Last updated on April 26, 2023
A file server provides organizations with a system to centrally store, manage, and access files within a network, such as documents, images, videos, logs, etc. With file servers, users can easily share and collaborate on files with others.
Azure Files is a fully managed file share solution that aims to replace or supplement on-premises file servers. It is a platform as a service (PaaS) offering by Microsoft Azure that is accessible by SMB and NFS protocol and Azure Files Rest API. You can mount Azure files using Windows, Linux, and macOS workstations. Azure files have many benefits, including the following:
- Cost efficiency: Instead of procuring additional hardware that will take months to arrive, you can create your file share within minutes and only pay for the storage and bandwidth consumption.
- Scalability: You can quickly increase or decrease the size of your file share for premium file shares. You only pay for what you use in other tiers.
- Availability: Built-in redundancy for high availability and disaster recovery. You have the option to replicate your data to another region for business continuity.
- Ease of use: You can configure file shares and set permission to ensure that only the right people can access the files.

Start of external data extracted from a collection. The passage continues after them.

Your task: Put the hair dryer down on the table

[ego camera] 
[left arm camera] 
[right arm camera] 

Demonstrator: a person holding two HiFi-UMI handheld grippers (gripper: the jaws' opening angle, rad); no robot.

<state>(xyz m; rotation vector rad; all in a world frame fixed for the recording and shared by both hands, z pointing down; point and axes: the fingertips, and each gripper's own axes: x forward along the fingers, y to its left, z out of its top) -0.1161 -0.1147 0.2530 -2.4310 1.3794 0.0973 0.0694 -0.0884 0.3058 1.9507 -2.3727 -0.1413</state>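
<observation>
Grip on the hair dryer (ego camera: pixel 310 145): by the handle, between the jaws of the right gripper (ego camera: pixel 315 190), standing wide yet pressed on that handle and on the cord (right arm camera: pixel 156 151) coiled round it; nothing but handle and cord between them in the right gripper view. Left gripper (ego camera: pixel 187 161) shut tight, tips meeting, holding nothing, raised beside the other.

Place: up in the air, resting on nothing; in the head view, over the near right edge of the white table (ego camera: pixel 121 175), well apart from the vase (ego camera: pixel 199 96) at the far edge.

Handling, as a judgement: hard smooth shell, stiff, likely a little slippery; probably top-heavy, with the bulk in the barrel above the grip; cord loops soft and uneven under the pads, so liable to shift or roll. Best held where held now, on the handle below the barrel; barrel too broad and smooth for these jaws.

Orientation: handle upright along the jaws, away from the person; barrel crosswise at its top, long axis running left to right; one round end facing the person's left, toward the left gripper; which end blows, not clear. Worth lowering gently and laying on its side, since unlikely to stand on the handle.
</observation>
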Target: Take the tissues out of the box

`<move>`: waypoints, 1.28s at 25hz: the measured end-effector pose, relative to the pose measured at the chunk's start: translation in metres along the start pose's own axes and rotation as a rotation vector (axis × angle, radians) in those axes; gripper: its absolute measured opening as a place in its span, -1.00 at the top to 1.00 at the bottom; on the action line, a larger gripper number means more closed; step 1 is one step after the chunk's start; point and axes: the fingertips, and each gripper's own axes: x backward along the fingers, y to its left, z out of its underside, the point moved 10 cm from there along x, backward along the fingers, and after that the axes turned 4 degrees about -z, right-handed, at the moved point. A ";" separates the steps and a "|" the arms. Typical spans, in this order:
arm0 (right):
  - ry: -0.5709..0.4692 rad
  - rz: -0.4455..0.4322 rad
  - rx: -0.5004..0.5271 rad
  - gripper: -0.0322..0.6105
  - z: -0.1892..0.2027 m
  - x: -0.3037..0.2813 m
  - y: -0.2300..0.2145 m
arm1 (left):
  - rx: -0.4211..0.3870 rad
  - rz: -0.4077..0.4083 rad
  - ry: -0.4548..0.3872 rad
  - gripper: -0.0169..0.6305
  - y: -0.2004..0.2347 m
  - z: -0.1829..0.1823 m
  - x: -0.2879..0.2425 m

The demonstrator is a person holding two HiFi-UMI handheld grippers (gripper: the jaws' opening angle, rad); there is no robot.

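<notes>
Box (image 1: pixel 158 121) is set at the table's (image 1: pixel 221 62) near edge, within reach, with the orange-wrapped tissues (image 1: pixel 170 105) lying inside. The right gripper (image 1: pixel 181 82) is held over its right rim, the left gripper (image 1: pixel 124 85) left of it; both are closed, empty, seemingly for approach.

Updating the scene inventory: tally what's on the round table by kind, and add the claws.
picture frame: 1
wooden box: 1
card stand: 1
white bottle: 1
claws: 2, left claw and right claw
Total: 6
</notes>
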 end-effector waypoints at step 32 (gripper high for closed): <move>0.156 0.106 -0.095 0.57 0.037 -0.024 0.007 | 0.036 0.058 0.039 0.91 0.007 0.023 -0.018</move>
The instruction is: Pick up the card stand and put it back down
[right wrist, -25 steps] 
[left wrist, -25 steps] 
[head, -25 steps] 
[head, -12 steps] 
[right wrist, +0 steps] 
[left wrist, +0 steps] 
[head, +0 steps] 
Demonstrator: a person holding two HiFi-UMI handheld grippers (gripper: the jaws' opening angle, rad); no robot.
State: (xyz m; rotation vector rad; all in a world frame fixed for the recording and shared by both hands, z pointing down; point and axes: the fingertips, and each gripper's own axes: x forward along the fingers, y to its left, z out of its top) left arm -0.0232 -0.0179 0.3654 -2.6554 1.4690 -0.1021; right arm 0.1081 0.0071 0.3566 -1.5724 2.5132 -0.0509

- Security: Azure Files has advanced security features such as authentication and authorization, and encryption at rest.
Creating a file share
In this section, we’ll learn how to create a file share. Head over to Storage Accounts service and click “Create“
1. At the Basics pane, fill in the required fields with a red asterisk *. In this article, we will leave the other panes to their default settings.
2. Go to your newly created storage account and click 1. “File Shares” and click 2. “+ File share “.
3. At the create file share tab, enter your preferred file share name and the tier type and click “Create“. The following storage tier types are:
- Premium – for workloads with application that requires consistent high performance and low latency, within single-digit milliseconds for most IO operations, for IO-intensive workloads.
- Transaction optimized – transaction-heavy workloads that don’t need the latency offered by premium file shares.
- Hot – optimized for general purpose file sharing scenarios such as team shares.
- Cool – optimized for online archive storage scenarios.
4. You now have your file share. You can directly upload your files and change your storage tier using the Azure portal.
Mounting a file share
In this section, we’ll mount our file share created from the previous section and save a file that should appear on the Azure portal.
1. Head over to the file share and click “Connect“. For this tutorial, we will connect using macOS. Copy the script and paste it into your terminal.
– You may also connect using your Windows or Linux workloads. Just copy the script provided by the connect pane.
2. Once connected to your file share, we will save a TutorialsDojo logo to the file share.
3. Head over to your file share using the Azure portal. You should now see our newly uploaded TutorialsDojo logo.
You can also use your on-premises Active Directory or Azure Active Directory to support identity-based access to Azure file shares over SMB. Enabling identity-based access for your Azure file shares allows you to replace existing file servers with Azure file shares without replacing your existing directory service, maintaining seamless user access to shares.